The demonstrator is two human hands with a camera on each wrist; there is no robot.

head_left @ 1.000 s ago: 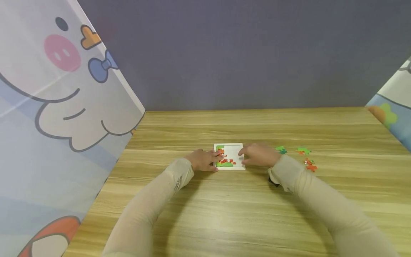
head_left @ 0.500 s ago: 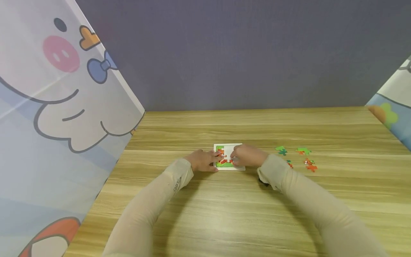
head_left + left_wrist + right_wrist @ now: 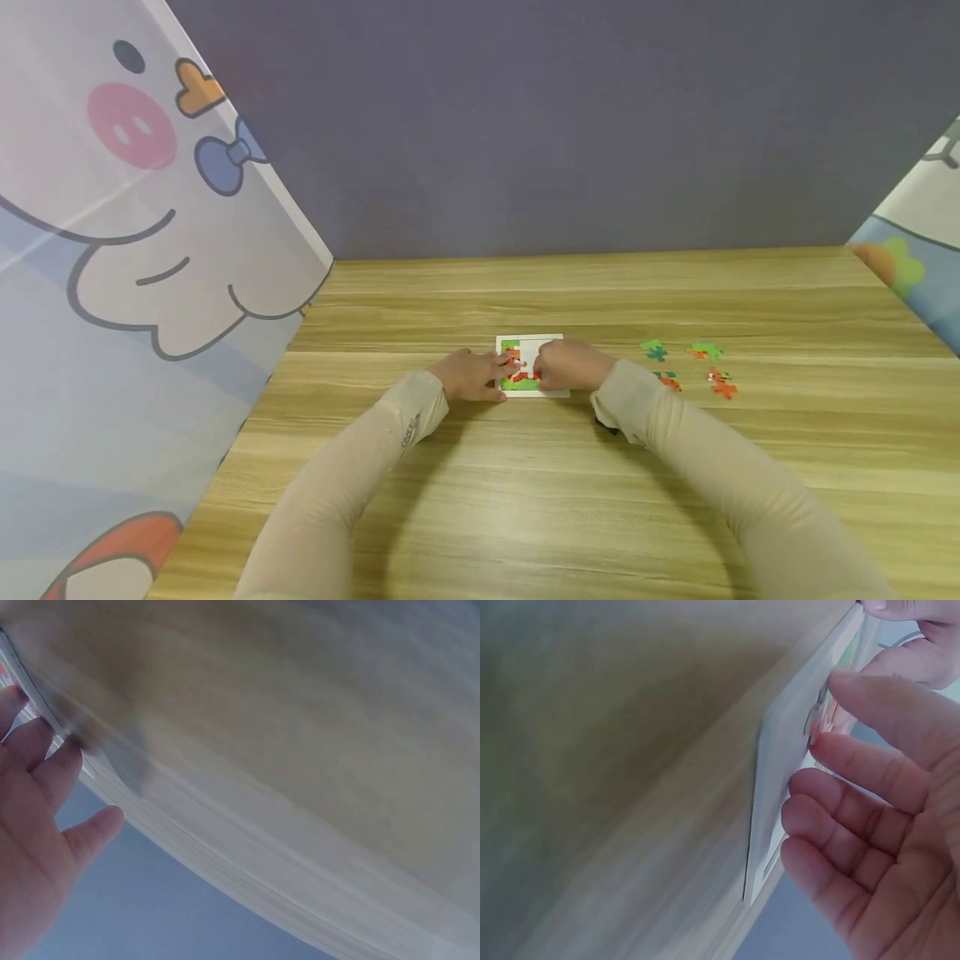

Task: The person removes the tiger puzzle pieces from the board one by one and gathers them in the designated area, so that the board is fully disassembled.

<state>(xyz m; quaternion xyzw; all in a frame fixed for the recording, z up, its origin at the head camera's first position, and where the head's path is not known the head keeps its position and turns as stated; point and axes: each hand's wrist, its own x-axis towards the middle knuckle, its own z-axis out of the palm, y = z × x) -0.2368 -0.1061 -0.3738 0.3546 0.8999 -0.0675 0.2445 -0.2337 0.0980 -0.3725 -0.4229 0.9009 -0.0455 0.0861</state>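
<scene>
A small white puzzle tray [image 3: 525, 337] lies on the wooden table, with joined red and green jigsaw pieces [image 3: 525, 385] along its left side and bottom. My left hand [image 3: 467, 375] rests on the tray's left edge, fingers spread over the pieces there. At the lower right of the tray, my right hand [image 3: 576, 364] holds a puzzle piece [image 3: 815, 724] between thumb and index finger, low against the tray floor. Its other fingers curl above the tray's rim in the right wrist view. In the head view this hand hides the piece and the tray's lower right corner.
Several loose puzzle pieces lie to the right: a green one [image 3: 654, 350], a green and orange one [image 3: 706, 350], a red and green one [image 3: 669, 382] and red ones [image 3: 722, 383]. A grey wall panel [image 3: 570, 125] stands behind the table, a cartoon-printed panel [image 3: 150, 250] at the left.
My right hand has moved left from the tray's right edge to over its lower right part, uncovering a loose piece behind the wrist. The left hand has stayed on the tray's left edge.
</scene>
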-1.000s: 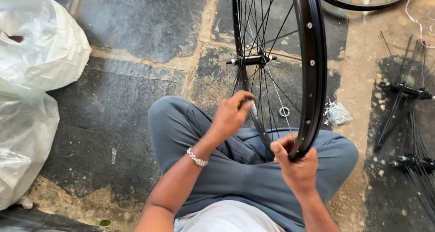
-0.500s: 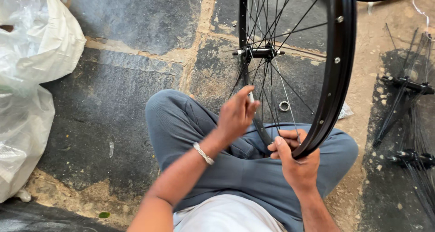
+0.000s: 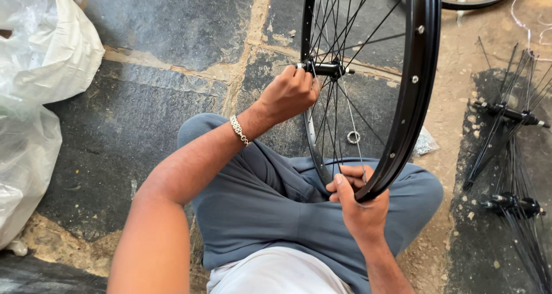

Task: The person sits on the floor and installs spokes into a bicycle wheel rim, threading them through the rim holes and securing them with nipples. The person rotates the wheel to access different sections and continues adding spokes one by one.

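Observation:
A black bicycle wheel rim [image 3: 418,93] with thin spokes stands upright above my lap, its hub [image 3: 325,69] at the centre. My left hand [image 3: 289,93] is raised beside the hub, fingers pinched on a spoke close to it. My right hand [image 3: 356,199] grips the lower part of the rim, thumb up along its inner edge. A silver bracelet [image 3: 240,131] sits on my left wrist. I sit cross-legged in grey trousers [image 3: 270,202].
White plastic sacks [image 3: 34,98] lie at the left. Hubs with loose black spokes [image 3: 506,150] lie on the ground at the right. A small metal ring [image 3: 352,137] rests on the stone floor behind the wheel. Another rim [image 3: 477,4] shows at the top.
My left hand has moved up from the lower spokes to the hub. The wheel has shifted right and closer in view. My right hand stays on the rim.

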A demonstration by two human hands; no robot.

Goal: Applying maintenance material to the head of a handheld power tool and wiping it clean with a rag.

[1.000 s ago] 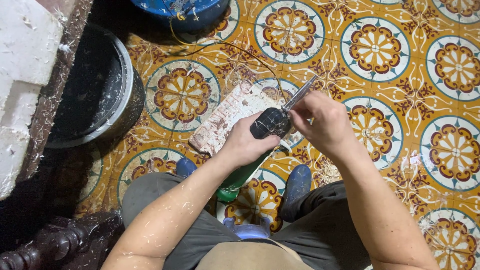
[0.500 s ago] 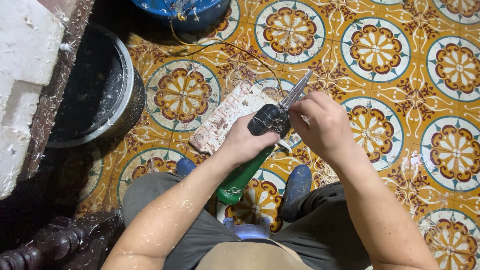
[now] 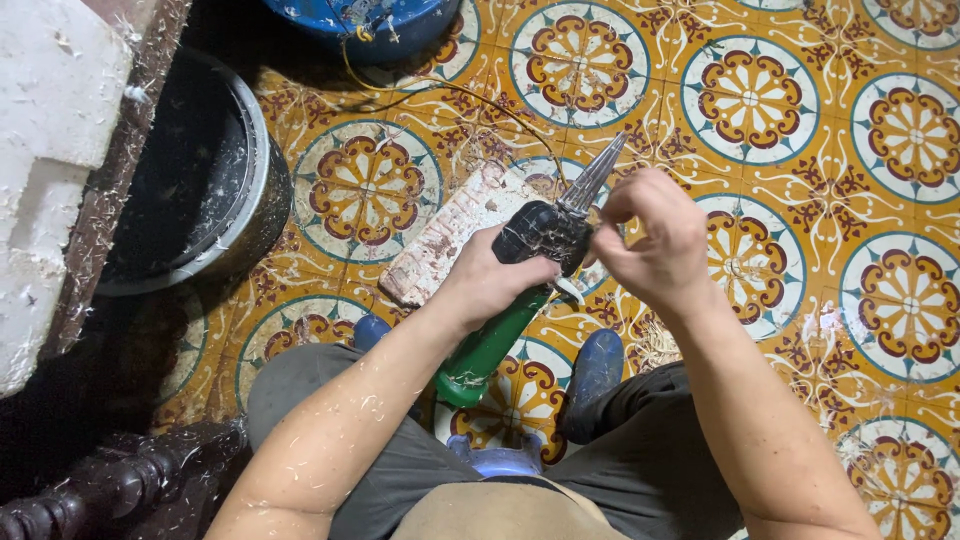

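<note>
The tool [image 3: 505, 315] is a power tool with a green body and a black head. It is held up over the middle of the floor [image 3: 820, 300], above the person's lap. A shiny metal tip [image 3: 592, 177] that comes to a point sticks out of the black head and aims up and away.

The left hand [image 3: 490, 285] is wrapped tight around the tool, just below the black head. The right hand [image 3: 655, 245] is at the base of the metal tip, with its fingers curled in and pinching there. The two hands are close together, nearly touching.

Right behind the tool lies a flat block [image 3: 450, 245], pale with red marks, on the floor. The floor has yellow tiles with round flower shapes. Two blue shoes [image 3: 592, 370] stand on it, one on each side of the tool's green end.

A black bucket [image 3: 190, 180] stands near the left edge of the floor. A blue tub [image 3: 350, 20] is at the far edge. A white foam slab [image 3: 45, 170] is at the far left. Dark carved wood [image 3: 110, 485] is in the near left corner.
</note>
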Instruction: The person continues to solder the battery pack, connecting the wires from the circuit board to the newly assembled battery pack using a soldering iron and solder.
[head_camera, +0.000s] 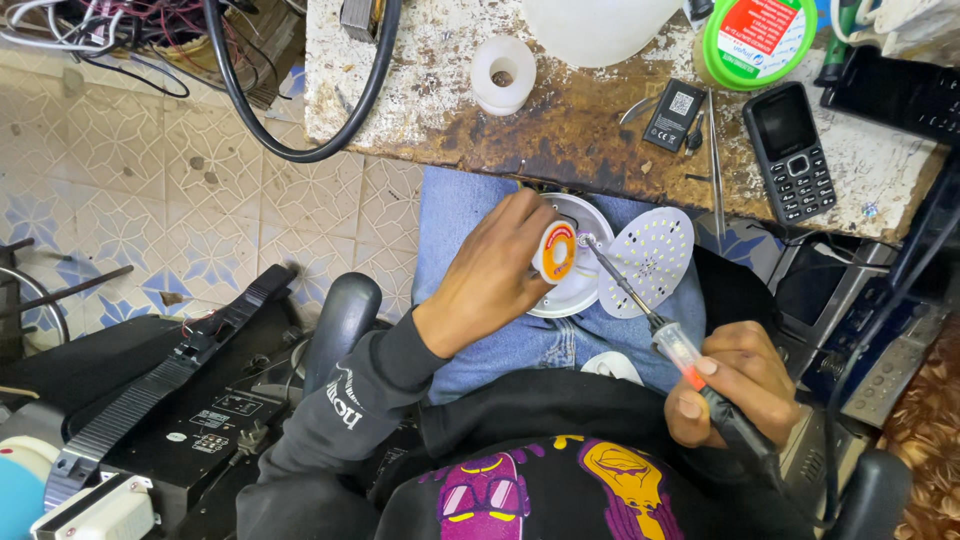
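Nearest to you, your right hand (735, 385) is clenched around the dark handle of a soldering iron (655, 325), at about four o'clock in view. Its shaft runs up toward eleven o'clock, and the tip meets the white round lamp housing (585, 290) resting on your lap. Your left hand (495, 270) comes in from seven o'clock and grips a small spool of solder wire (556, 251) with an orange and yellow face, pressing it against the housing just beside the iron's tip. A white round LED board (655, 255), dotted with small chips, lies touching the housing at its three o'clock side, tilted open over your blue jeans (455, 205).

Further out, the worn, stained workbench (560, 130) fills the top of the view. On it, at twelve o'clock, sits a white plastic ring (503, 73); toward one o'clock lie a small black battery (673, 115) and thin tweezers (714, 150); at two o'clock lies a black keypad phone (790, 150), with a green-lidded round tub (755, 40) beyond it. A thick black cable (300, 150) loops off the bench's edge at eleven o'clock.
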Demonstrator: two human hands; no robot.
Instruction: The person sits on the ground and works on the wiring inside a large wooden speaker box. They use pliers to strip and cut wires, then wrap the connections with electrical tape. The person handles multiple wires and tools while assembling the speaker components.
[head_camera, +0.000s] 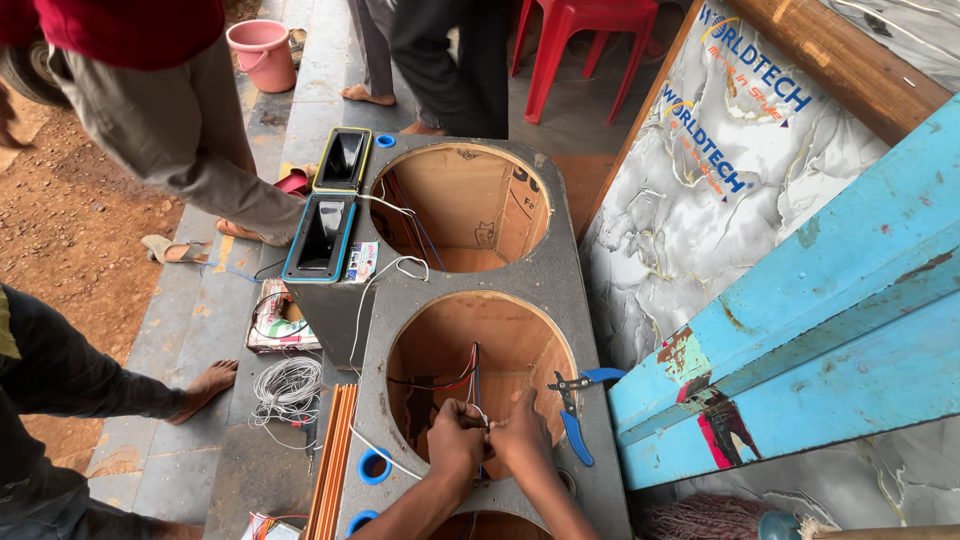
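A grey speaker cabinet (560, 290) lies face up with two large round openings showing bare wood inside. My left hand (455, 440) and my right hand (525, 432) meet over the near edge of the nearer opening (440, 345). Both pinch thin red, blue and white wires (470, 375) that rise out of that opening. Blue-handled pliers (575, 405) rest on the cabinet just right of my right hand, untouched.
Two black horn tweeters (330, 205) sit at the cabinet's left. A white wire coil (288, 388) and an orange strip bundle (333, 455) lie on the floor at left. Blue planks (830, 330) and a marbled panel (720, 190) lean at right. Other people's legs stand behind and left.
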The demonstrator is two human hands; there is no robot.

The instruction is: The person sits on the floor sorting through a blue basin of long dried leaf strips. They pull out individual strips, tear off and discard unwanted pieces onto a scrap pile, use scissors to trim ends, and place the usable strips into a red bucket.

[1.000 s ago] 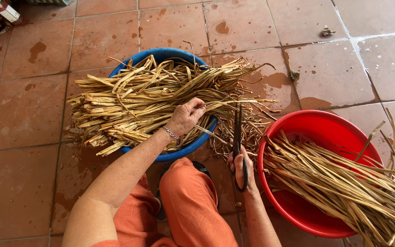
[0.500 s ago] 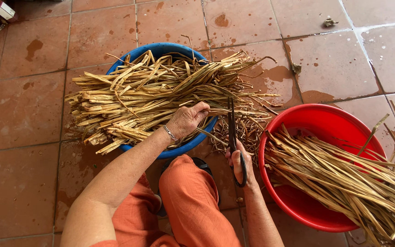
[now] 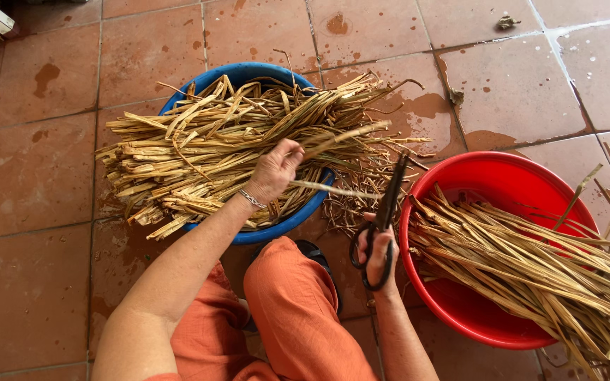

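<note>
We sit low over the tiled floor (image 3: 51,233) with our orange-clad knees between two basins. Our left hand (image 3: 274,171) is closed in a pinch on one dried stalk (image 3: 333,189), holding it out level over the near rim of the blue basin (image 3: 287,222), which is heaped with pale, flattened stalks lying crosswise. Our right hand (image 3: 378,255) is closed through the loops of the black scissors (image 3: 384,215), whose blades point away from us and stand close together, their tips just beside the free end of the held stalk. The red basin (image 3: 460,310) sits on the floor to our right, filled with longer, darker stalks that spill over its far and right rim. A scatter of short trimmings (image 3: 351,204) lies on the floor between the two basins.

To do this cut well, we judge it best to keep the stalk taut and steady in the left pinch, with the fingers well back from the blades, and to bring the scissors square across the stalk rather than at a slant, so the end comes off clean. Feeding the stalk deep into the blades, near the pivot, should give more bite on the tough fibre. Holding the cut over the gap between the basins lets the offcut drop onto the trimmings and not into either heap
</note>
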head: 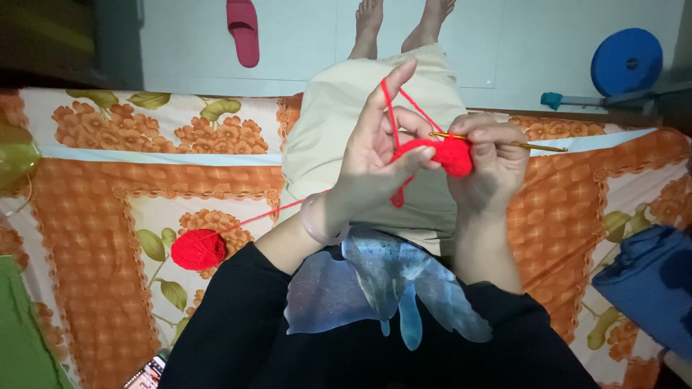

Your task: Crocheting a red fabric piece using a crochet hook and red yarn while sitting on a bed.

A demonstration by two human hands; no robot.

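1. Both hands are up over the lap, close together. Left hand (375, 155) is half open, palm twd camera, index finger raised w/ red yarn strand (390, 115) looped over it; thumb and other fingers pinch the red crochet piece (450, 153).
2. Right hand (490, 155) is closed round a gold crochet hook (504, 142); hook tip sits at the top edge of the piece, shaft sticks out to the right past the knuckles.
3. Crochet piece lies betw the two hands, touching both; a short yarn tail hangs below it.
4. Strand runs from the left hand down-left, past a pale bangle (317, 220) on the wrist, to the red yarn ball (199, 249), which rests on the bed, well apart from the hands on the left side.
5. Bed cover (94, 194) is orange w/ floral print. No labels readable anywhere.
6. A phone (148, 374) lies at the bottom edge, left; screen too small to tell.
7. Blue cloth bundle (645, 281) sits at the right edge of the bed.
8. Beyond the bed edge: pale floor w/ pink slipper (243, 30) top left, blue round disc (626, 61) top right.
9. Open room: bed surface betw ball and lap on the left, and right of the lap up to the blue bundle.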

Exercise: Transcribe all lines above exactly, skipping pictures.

Answer to the problem:
The demonstrator is two human hands with a camera on each wrist; there is no robot.

head_left @ 1.000 s ago: 
head_left @ 0.500 s ago: 
head_left + left_wrist + right_wrist @ now: 

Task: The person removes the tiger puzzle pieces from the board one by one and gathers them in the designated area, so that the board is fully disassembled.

<state>(xyz m; quaternion xyzw; all in a frame fixed for the recording, z up, its origin at the head camera's first position, and where the head's path is not known the head keeps its position and turns as stated; point and axes: each hand's wrist, its own x-axis towards the middle knuckle, its own z-axis out of the palm, y = z × x) -0.2368 -0.1061 -0.3738 0.3546 0.8999 -0.0675 0.2445 -0.2337 0.0980 -0.3725 -0.4229 0.9009 -0.0455 0.0861</state>
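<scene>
A small white puzzle tray [image 3: 525, 337] lies on the wooden table, with joined red and green jigsaw pieces [image 3: 525, 385] along its left side and bottom. My left hand [image 3: 467, 375] rests on the tray's left edge, fingers spread over the pieces there. At the lower right of the tray, my right hand [image 3: 576, 364] holds a puzzle piece [image 3: 815, 724] between thumb and index finger, low against the tray floor. Its other fingers curl above the tray's rim in the right wrist view. In the head view this hand hides the piece and the tray's lower right corner.
Several loose puzzle pieces lie to the right: a green one [image 3: 654, 350], a green and orange one [image 3: 706, 350], a red and green one [image 3: 669, 382] and red ones [image 3: 722, 383]. A grey wall panel [image 3: 570, 125] stands behind the table, a cartoon-printed panel [image 3: 150, 250] at the left.
My right hand has moved left from the tray's right edge to over its lower right part, uncovering a loose piece behind the wrist. The left hand has stayed on the tray's left edge.
</scene>
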-1.000s: 
-0.500s: 
+0.000s: 

Task: The person sits on the floor and installs spokes into a bicycle wheel rim, threading them through the rim holes and securing them with nipples. The person rotates the wheel to access different sections and continues adding spokes one by one.

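Observation:
A black bicycle wheel rim [image 3: 418,93] with thin spokes stands upright above my lap, its hub [image 3: 325,69] at the centre. My left hand [image 3: 289,93] is raised beside the hub, fingers pinched on a spoke close to it. My right hand [image 3: 356,199] grips the lower part of the rim, thumb up along its inner edge. A silver bracelet [image 3: 240,131] sits on my left wrist. I sit cross-legged in grey trousers [image 3: 270,202].
White plastic sacks [image 3: 34,98] lie at the left. Hubs with loose black spokes [image 3: 506,150] lie on the ground at the right. A small metal ring [image 3: 352,137] rests on the stone floor behind the wheel. Another rim [image 3: 477,4] shows at the top.
My left hand has moved up from the lower spokes to the hub. The wheel has shifted right and closer in view. My right hand stays on the rim.
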
A demonstration by two human hands; no robot.

Goal: Applying maintenance material to the head of a handheld power tool and wiping it clean with a rag.

[1.000 s ago] 
[0.500 s ago] 
[now] 

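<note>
The tool [image 3: 505, 315] is a power tool with a green body and a black head. It is held up over the middle of the floor [image 3: 820, 300], above the person's lap. A shiny metal tip [image 3: 592, 177] that comes to a point sticks out of the black head and aims up and away.

The left hand [image 3: 490, 285] is wrapped tight around the tool, just below the black head. The right hand [image 3: 655, 245] is at the base of the metal tip, with its fingers curled in and pinching there. The two hands are close together, nearly touching.

Right behind the tool lies a flat block [image 3: 450, 245], pale with red marks, on the floor. The floor has yellow tiles with round flower shapes. Two blue shoes [image 3: 592, 370] stand on it, one on each side of the tool's green end.

A black bucket [image 3: 190, 180] stands near the left edge of the floor. A blue tub [image 3: 350, 20] is at the far edge. A white foam slab [image 3: 45, 170] is at the far left. Dark carved wood [image 3: 110, 485] is in the near left corner.
</note>
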Instruction: The person continues to solder the battery pack, connecting the wires from the circuit board to the newly assembled battery pack using a soldering iron and solder.
[head_camera, +0.000s] 
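Nearest to you, your right hand (735, 385) is clenched around the dark handle of a soldering iron (655, 325), at about four o'clock in view. Its shaft runs up toward eleven o'clock, and the tip meets the white round lamp housing (585, 290) resting on your lap. Your left hand (495, 270) comes in from seven o'clock and grips a small spool of solder wire (556, 251) with an orange and yellow face, pressing it against the housing just beside the iron's tip. A white round LED board (655, 255), dotted with small chips, lies touching the housing at its three o'clock side, tilted open over your blue jeans (455, 205).

Further out, the worn, stained workbench (560, 130) fills the top of the view. On it, at twelve o'clock, sits a white plastic ring (503, 73); toward one o'clock lie a small black battery (673, 115) and thin tweezers (714, 150); at two o'clock lies a black keypad phone (790, 150), with a green-lidded round tub (755, 40) beyond it. A thick black cable (300, 150) loops off the bench's edge at eleven o'clock.
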Demonstrator: two human hands; no robot.
Instruction: The person sits on the ground and works on the wiring inside a large wooden speaker box. They use pliers to strip and cut wires, then wrap the connections with electrical tape. The person handles multiple wires and tools while assembling the speaker components.
[head_camera, +0.000s] 
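A grey speaker cabinet (560, 290) lies face up with two large round openings showing bare wood inside. My left hand (455, 440) and my right hand (525, 432) meet over the near edge of the nearer opening (440, 345). Both pinch thin red, blue and white wires (470, 375) that rise out of that opening. Blue-handled pliers (575, 405) rest on the cabinet just right of my right hand, untouched.
Two black horn tweeters (330, 205) sit at the cabinet's left. A white wire coil (288, 388) and an orange strip bundle (333, 455) lie on the floor at left. Blue planks (830, 330) and a marbled panel (720, 190) lean at right. Other people's legs stand behind and left.
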The demonstrator is two human hands; there is no robot.

The instruction is: The person sits on the floor sorting through a blue basin of long dried leaf strips. They pull out individual strips, tear off and discard unwanted pieces onto a scrap pile, use scissors to trim ends, and place the usable strips into a red bucket.

[1.000 s ago] 
[0.500 s ago] 
[now] 

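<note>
We sit low over the tiled floor (image 3: 51,233) with our orange-clad knees between two basins. Our left hand (image 3: 274,171) is closed in a pinch on one dried stalk (image 3: 333,189), holding it out level over the near rim of the blue basin (image 3: 287,222), which is heaped with pale, flattened stalks lying crosswise. Our right hand (image 3: 378,255) is closed through the loops of the black scissors (image 3: 384,215), whose blades point away from us and stand close together, their tips just beside the free end of the held stalk. The red basin (image 3: 460,310) sits on the floor to our right, filled with longer, darker stalks that spill over its far and right rim. A scatter of short trimmings (image 3: 351,204) lies on the floor between the two basins.

To do this cut well, we judge it best to keep the stalk taut and steady in the left pinch, with the fingers well back from the blades, and to bring the scissors square across the stalk rather than at a slant, so the end comes off clean. Feeding the stalk deep into the blades, near the pivot, should give more bite on the tough fibre. Holding the cut over the gap between the basins lets the offcut drop onto the trimmings and not into either heap
</note>
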head: 

Your task: Crocheting a red fabric piece using a crochet hook and red yarn while sitting on a bed.

A demonstration by two human hands; no robot.

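1. Both hands are up over the lap, close together. Left hand (375, 155) is half open, palm twd camera, index finger raised w/ red yarn strand (390, 115) looped over it; thumb and other fingers pinch the red crochet piece (450, 153).
2. Right hand (490, 155) is closed round a gold crochet hook (504, 142); hook tip sits at the top edge of the piece, shaft sticks out to the right past the knuckles.
3. Crochet piece lies betw the two hands, touching both; a short yarn tail hangs below it.
4. Strand runs from the left hand down-left, past a pale bangle (317, 220) on the wrist, to the red yarn ball (199, 249), which rests on the bed, well apart from the hands on the left side.
5. Bed cover (94, 194) is orange w/ floral print. No labels readable anywhere.
6. A phone (148, 374) lies at the bottom edge, left; screen too small to tell.
7. Blue cloth bundle (645, 281) sits at the right edge of the bed.
8. Beyond the bed edge: pale floor w/ pink slipper (243, 30) top left, blue round disc (626, 61) top right.
9. Open room: bed surface betw ball and lap on the left, and right of the lap up to the blue bundle.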

That concludes the answer to this exercise.